Too bad you can only use this on ONE computer on a NETWORK of computers. A better investment would be to get a packet-shaping router such as StreamEngine-equipped routers - This way it affects the whole network. I got the ZyXel X-550 two years ago and I often have Bitorrent running on my fileserver while I play on my gaming machine with no change in latency. Killer NIC can't do that.
 
This is only useful for those that ABSOLUTELY NEED to use full gigabit bandwidth all the time. I've never seen a copper gigabit NIC utilize more than 35% bandwidth. YMMV, though.

Gamers really don't need it, even at LAN parties. Online gamers DEFINITELY don't need it, unless they're in Japan with a 1 Gbps Internet connection.

Servers could utilize something like this.

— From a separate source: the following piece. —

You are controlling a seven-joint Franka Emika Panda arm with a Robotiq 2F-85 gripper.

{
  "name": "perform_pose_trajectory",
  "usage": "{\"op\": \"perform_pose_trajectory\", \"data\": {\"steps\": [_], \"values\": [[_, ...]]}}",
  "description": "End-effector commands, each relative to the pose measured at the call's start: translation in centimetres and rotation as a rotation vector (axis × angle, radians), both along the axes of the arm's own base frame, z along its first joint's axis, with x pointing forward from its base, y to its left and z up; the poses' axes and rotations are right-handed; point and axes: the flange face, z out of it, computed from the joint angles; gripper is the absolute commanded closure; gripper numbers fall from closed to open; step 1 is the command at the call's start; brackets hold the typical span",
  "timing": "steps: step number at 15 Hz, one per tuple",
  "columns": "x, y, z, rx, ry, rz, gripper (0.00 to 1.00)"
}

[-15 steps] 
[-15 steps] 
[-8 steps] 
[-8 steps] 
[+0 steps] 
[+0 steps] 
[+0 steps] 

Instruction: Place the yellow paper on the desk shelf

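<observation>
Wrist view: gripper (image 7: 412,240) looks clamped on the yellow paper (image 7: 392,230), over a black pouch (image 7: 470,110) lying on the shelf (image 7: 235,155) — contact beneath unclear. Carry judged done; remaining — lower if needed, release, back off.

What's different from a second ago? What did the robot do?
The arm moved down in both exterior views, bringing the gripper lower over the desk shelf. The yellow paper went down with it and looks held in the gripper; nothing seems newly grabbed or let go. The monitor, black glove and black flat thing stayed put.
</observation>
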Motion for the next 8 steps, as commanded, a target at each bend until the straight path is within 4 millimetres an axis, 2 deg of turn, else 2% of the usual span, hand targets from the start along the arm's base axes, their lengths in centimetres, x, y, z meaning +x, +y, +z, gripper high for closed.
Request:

Professional workstations with large CAD drawings on a network share could utilize this as well.
 
While I agree 150 is way too much for a NIC card, someone said you just need a bigger pipe. Wrong! You can have as fast a pipe as you want, but if your equipment is junk and you are having all types of lag how have you helped yourself? On the other hand, get decent equipment and a good connection, and have your network scheme set up right and it's probably fine. Most of us that don't work in IT don't see that, but when you work in IT you do see it. However 150 for a NIC card is too much for me. 20-30 bucks and maybe.
 
No matter how much hype, no matter how cool it looks. It's not worth anymore than $50 for the small performance increase PERIOD. They have to end up on their knees blowing tom to get them to put up some BS AD on their front page to make it seem like $150 is worth 1/2 a frame rate without lag. Weeeeeek. I've said this before, give me $100, I'll buy a great intel NIC, put some fancy heatsink on it and I bet you won't be able to tell a difference!
 
*Tomshardware have some serious idiots reading its site.*

I couldn't agree more. Unfortunately, it is the ground work for internet news and review sites. The retards are the ones that come to read, click around, view the adertisements and make the site some money so they can keep coming back to read more and comment more.

The majority of readers ARE retards, because people already in the know do not have a use for the information.